Here, as in the orange region, the crop is small because most colonies are mere nuclei at the beginning and must build up while the flow is on. A few beekeepers, who have strong colonies at the beginning of the orange-flow, get a full crop, while the ordinary colony stores only a few pounds. Any beekeeper can get a full crop from the later cuttings of alfalfa, although many colonies, having reached maximum strength, will not keep that strength during the four-month season, but will store honey much more slowly from the last cuttings of alfalfa than from the midseason ones. This problem of maximum strength over a long period concerns beekeepers in the clover region but little.

If the beekeeper in the alfalfa-sweet clover region does have an early minor flow, his colonies may build up to full strength a month before the main honey-flow comes on, with a consequent dropping off in egg laying, and a slowing up of activities until, when the flow does come, most of the bees in the hive are old ones that soon die off, making it necessary for the colony to build up again, ready, perhaps, to store honey during the latter half of the blooming period.

6. Semi-arid regions such as the mes-quite country of Texas, and other sections of the southwest United States, present still another problem to the apiarist. In these regions the honeyflows are uncertain, both drouths and rains upsetting the best calculations of the beekeeper. If there is almost no rain for more than a year, as may happen, not even deep-rooted trees can bloom regularly; and if torrential rains come when trees are just beginning to bloom, practically all the blossoms are destroyed. In such regions the beekeeper is dependent almost wholly on wild and tree flowers, blooming irregularly. Trees survive drouths that herbs cannot, but even trees are dependent on annual rainfall for profuse, regular blooming and the quantity of nectar secreted. In a region of delayed and irregular blooming, the beekeeper faces the difficult problem of having colonies ready to gather nectar whenever the flowers do appear. If a colony is strong at the right time, much honey will be stored, while if weak, little can be expected.

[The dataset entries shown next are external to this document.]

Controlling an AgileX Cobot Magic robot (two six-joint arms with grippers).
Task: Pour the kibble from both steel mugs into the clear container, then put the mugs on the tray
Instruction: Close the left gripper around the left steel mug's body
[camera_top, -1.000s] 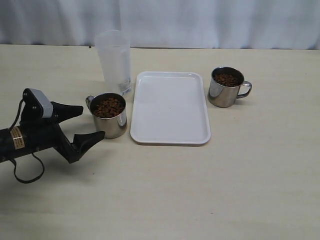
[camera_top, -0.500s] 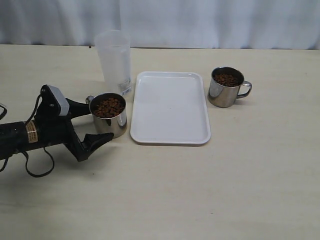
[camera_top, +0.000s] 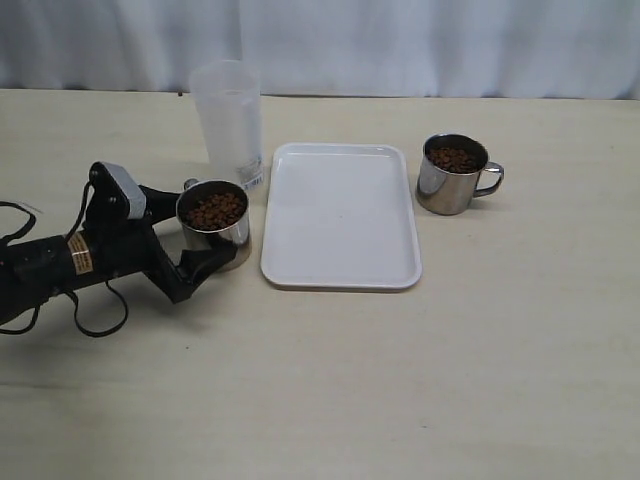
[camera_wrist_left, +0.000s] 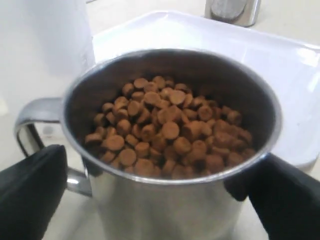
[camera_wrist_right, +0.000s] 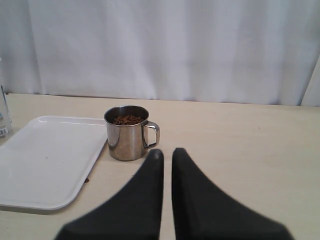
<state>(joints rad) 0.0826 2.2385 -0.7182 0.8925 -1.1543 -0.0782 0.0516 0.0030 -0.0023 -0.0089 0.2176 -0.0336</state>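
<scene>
Exterior view: left gripper (camera_top: 205, 228), jaws spread, has advanced to straddle the steel mug (camera_top: 228, 237) at 9 o'clock of the tray (camera_top: 340, 268); grasp next.

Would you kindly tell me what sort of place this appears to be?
Probably a robot test bench: a pale table, a plain white curtain behind it, and the left gripper around a steel mug.

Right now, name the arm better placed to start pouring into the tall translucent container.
Left. The left gripper flanks the shiny steel mug of brown kibble beside the container; the right gripper, shut, is short of its mug.
</scene>
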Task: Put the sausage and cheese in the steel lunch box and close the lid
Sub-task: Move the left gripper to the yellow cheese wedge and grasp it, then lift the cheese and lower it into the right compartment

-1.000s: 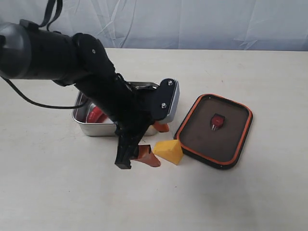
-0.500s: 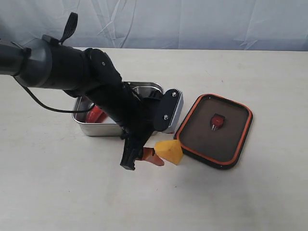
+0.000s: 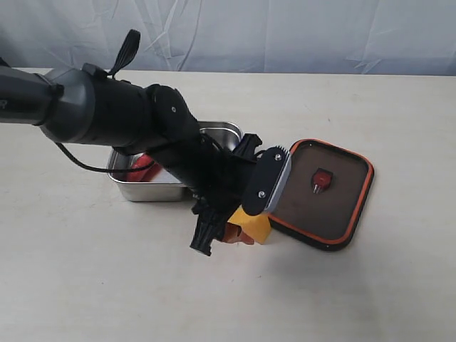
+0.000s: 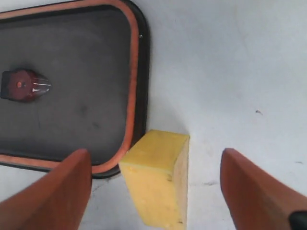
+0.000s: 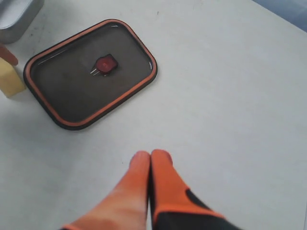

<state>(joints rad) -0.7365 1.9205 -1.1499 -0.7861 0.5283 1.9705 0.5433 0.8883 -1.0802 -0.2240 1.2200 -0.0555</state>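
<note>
Exterior and wrist views, largest item first.

The worktop [image 3: 370, 285] is pale and lies bare along its near edge and over its whole right side, so you have free room there.

Your left arm [image 3: 128, 121] reaches in from the left, crosses over the box [image 3: 142, 189] and hides its right end.

The box stands open on the worktop, left of centre. Its near wall and left corners are clear of other things.

The lid [image 3: 313, 214] lies flat to the right of the box, orange rim up. Its far, right and near edges border bare worktop.

Your left pincer [image 4: 154, 153] is spread wide, one orange finger on each side of the cheese [image 4: 158, 177], neither one touching it. One finger overlaps the lid's rim in the wrist view; the other is over bare worktop.

Your right pincer [image 5: 151, 154] is pressed together on nothing. It hangs over bare worktop, well apart from the lid.

The cheese stands on the worktop just beside the lid's near left corner. You cannot tell whether they touch.

The sausage [image 3: 142, 164] lies inside the box near its left end, partly hidden by the arm.

The red tab [image 3: 322, 178] sits in the middle of the lid.
</note>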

The problem is, how to keep the colonies strong for several months while waiting until the trees get ready to bloom if delayed by drouth, and how to have them ready in time if blossoming comes early because of early rains.

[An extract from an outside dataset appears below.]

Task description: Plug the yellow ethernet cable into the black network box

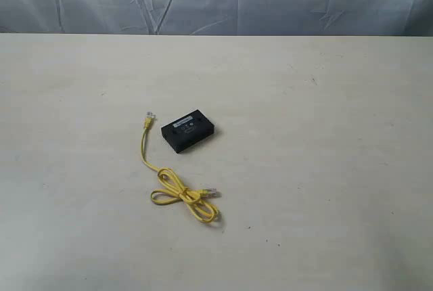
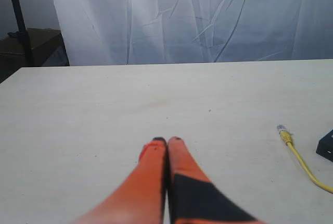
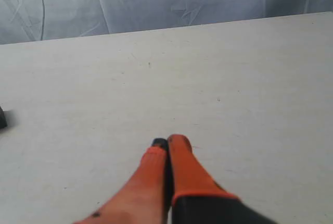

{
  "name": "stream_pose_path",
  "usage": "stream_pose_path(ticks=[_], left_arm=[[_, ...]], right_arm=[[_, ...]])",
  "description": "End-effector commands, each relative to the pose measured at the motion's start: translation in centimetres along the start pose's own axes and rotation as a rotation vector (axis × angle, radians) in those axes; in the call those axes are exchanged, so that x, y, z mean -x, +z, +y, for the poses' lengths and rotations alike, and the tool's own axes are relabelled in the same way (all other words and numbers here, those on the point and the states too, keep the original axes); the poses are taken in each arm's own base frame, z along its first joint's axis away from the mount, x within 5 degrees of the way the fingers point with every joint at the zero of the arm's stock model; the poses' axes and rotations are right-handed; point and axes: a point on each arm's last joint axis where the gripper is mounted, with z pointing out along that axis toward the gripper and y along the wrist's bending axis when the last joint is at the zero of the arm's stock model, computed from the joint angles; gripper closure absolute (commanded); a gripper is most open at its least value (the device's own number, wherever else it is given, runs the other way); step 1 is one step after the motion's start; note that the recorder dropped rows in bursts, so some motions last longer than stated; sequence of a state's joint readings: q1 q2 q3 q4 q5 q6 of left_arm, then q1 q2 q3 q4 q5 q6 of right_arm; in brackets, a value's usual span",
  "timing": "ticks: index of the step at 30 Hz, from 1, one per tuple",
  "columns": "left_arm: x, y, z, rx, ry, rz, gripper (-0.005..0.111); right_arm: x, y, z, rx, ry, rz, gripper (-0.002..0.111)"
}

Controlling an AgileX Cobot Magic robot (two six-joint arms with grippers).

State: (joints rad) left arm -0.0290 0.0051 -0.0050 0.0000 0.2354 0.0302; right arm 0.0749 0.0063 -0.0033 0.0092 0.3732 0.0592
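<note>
Orange fingers of the left gripper (image 2: 167, 139) fill its wrist view, clenched together on nothing, above bare table (image 1: 325, 169); that view alone shows a dark stand (image 2: 18, 21) beside the curtain (image 1: 270, 0). Only the exterior view shows the whole yellow ethernet cable (image 1: 177, 193); one clear plug lies just left of the black network box (image 1: 189, 130), not inserted; its loose knot and second plug lie in front of the box, nearer the camera; neither arm appears there. The right gripper (image 3: 169, 139) is likewise clenched and empty, well apart from the box, which is a dark sliver at its view's edge; the table is pale and faintly scuffed, the curtain creased and white.
</note>
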Motion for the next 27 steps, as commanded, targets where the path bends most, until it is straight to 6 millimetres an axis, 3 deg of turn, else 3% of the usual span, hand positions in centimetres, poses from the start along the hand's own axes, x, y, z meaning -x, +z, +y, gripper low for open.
stream_pose_path(ticks=[1, 6, 19, 24, 27], left_arm=[[-0.1, 0.0, 0.0, 0.001, -0.009, -0.004, 0.107], [-0.1, 0.0, 0.0, 0.001, -0.009, -0.004, 0.107], [-0.1, 0.0, 0.0, 0.001, -0.009, -0.004, 0.107], [-0.1, 0.0, 0.0, 0.001, -0.009, -0.004, 0.107], [-0.1, 0.0, 0.0, 0.001, -0.009, -0.004, 0.107]], right_arm=[[0.0, 0.0, 0.0, -0.005, -0.003, -0.016, 0.108], [0.9, -0.1, 0.0, 0.001, -0.005, -0.115, 0.108], [5.1, -1.7, 0.3, 0.029, -0.008, -0.613, 0.108], [5.5, -1.9, 0.3, 0.032, -0.008, -0.666, 0.108], [6.0, -1.8, 0.3, 0.028, 0.013, -0.553, 0.109]])
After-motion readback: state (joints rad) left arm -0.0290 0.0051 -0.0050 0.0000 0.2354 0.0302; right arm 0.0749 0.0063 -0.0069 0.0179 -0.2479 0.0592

In the northern states, the apiarist anticipates the approximate time of the flow and prepares accordingly. In the semi-arid southwest and in similar al-most tropical regions, blooming periods are likely to occur irregularly, depending upon the weather. Some shrubs may bloom in the spring, or not until autumn. If the season is too dry, some yield no nectar although they do blossom; or if the season is favorable, they may blossom several times, following heavy rains.